Rapidement, Miss America s’envole donc au secours de l’homme qu’elle a vu se faire attaquer… Sur le toit de l’autre immeuble, on nous montre maintenant mieux la scène. Un homme est en train de se faire attaquer par une brute, Slug, qui tente de le pousser dans le vide. Et l’agresseur obéit aux ordres d’une femme habillée comme une veuve : la Black Widow ! Comprenant la situation, Miss America se rue sur l’homme de main de « la Veuve Noire ». Mais dès qu’elle réalise que c’est une femme qui dirige les opérations, Miss America est sidérée : « Bonté divine ! Une femme ! Derrière cet horrible crime ? ». De son côté, Black Widow n’est pas impressionnée : « Oui ma chérie ! Et d’une femme à une autre, tu ferais mieux de ne pas t’en mêler, sinon… ». Mais pendant cette ébauche de discussion, le gros costaud est arrivé à faire basculer la victime dans le vide. Miss America voudrait bien coffrer la Veuve Noire et Slug mais elle n’a pas d’autre choix que de sauver d’abord le pauvre homme qu’on a poussé vers la mort. Heureusement, puisque Miss America peut voler, elle le rattrape assez facilement. Bien sûr les deux criminels en ont profité pour prendre la poudre d’escampette. Mais la super-héroïne tente d’en savoir plus en questionnant la victime : « Pourquoi est-ce que Black Widow a tenté de vous tuer ? ». L’homme bredouille qu’il n’en sait rien. Il a été tiré de son appartement et traîné jusqu’au toit. Finalement la seule information qu’il donne réellement, c’est son nom : John P. Otis…
Plus tard Miss America remonte sur le toit, désormais désert, pour y chercher des indices. Coup de chance, elle remarque alors qu’en s’enfuyant Black Widow a laissé tomber son sac. La ficelle peut semblent un peu grosse mais il faut rappeler que la plupart des épisodes de cette époque faisaient moins d’une dizaine de pages, ce qui laisse peu de place à la sophistication. Dans le sac, Miss America découvre un rasoir, ce qui la surprend. Mais il y a aussi un carnet de notes, dans lequel l’héroïne découvre tout simplement une liste de victimes potentielles. John P. Otis n’était que la première cible ! Black Widow compte tuer plusieurs autres personnes ! « Je ne sais toujours pas pourquoi la Veuve Noire en veut à ces hommes, mais au moins je connais mes victimes : Et la prochaine est un certain Raymond Wil ! Je vais voler jusqu’à chez lui ! ».

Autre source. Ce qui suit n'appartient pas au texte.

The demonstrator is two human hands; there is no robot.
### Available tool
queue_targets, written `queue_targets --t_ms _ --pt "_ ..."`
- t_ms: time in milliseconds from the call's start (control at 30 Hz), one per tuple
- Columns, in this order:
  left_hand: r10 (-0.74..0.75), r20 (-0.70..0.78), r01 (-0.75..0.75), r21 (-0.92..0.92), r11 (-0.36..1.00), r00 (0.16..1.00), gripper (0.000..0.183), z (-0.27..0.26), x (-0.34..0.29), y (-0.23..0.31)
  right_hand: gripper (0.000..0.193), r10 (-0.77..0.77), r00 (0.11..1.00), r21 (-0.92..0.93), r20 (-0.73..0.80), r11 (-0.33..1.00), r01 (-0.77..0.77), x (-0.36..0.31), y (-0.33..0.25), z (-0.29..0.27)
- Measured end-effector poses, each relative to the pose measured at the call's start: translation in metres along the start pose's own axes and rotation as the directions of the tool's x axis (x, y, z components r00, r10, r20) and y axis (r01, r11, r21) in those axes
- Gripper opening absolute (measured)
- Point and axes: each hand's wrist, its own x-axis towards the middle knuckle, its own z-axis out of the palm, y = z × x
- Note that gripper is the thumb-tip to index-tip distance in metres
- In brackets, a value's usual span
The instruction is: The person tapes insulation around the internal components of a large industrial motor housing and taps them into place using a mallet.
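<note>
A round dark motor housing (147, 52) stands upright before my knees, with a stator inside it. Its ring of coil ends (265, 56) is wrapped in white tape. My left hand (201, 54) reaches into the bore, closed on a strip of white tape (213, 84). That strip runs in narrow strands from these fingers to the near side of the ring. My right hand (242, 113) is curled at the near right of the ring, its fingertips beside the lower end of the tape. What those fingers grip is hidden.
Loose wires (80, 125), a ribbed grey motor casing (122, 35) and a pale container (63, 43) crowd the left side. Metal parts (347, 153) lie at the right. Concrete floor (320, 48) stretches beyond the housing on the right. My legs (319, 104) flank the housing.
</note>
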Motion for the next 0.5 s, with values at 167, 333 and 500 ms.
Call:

Mais, en arrivant chez Raymond Wil, Miss America tombe sur Black Widow et Slug déjà à l’œuvre. Cette fois, ils comptent visiblement pendre leur cible. Une nouvelle fois Miss America se précipite sur Slug et lui donne un violent coup de poing. Puis l’héroïne se tourne vers Black Widow. Et là… quelque chose de curieux sur le plan scénaristique se produit. La « Veuve Noire » fait remarquer à Miss America qu’elle ne peut pas frapper une femme ! Et, certes, c’est un argument « chevaleresque » qui tiendrait si Madeline Joyce était un homme. L’usage voudrait qu’un héros mâle ne s’abaisse pas à frapper une femme. Qui plus est à cette époque où l’égalité des sexes n’était même pas une vue de l’esprit. Ceci dit, Miss America est assurément une jeune femme. Et l’argument ne tient donc pas : Étant du même sexe que Black Widow, elle n’hésite pas à lui donner un coup mémorable. Néanmoins, pour frapper la veuve, elle a du tourner le dos à Slug, qui l’assomme en utilisant une chaise. Avant d’avoir pu se reprendre, Miss America est ligotée. « Je t’avais prévenu de ne pas interférer avec la Veuve Noire ! » s’écrie la criminelle. L’héroïne tente cependant d’en apprendre plus : « Espèce de crapule ! Pourquoi en voulez-vous à ces hommes ? ».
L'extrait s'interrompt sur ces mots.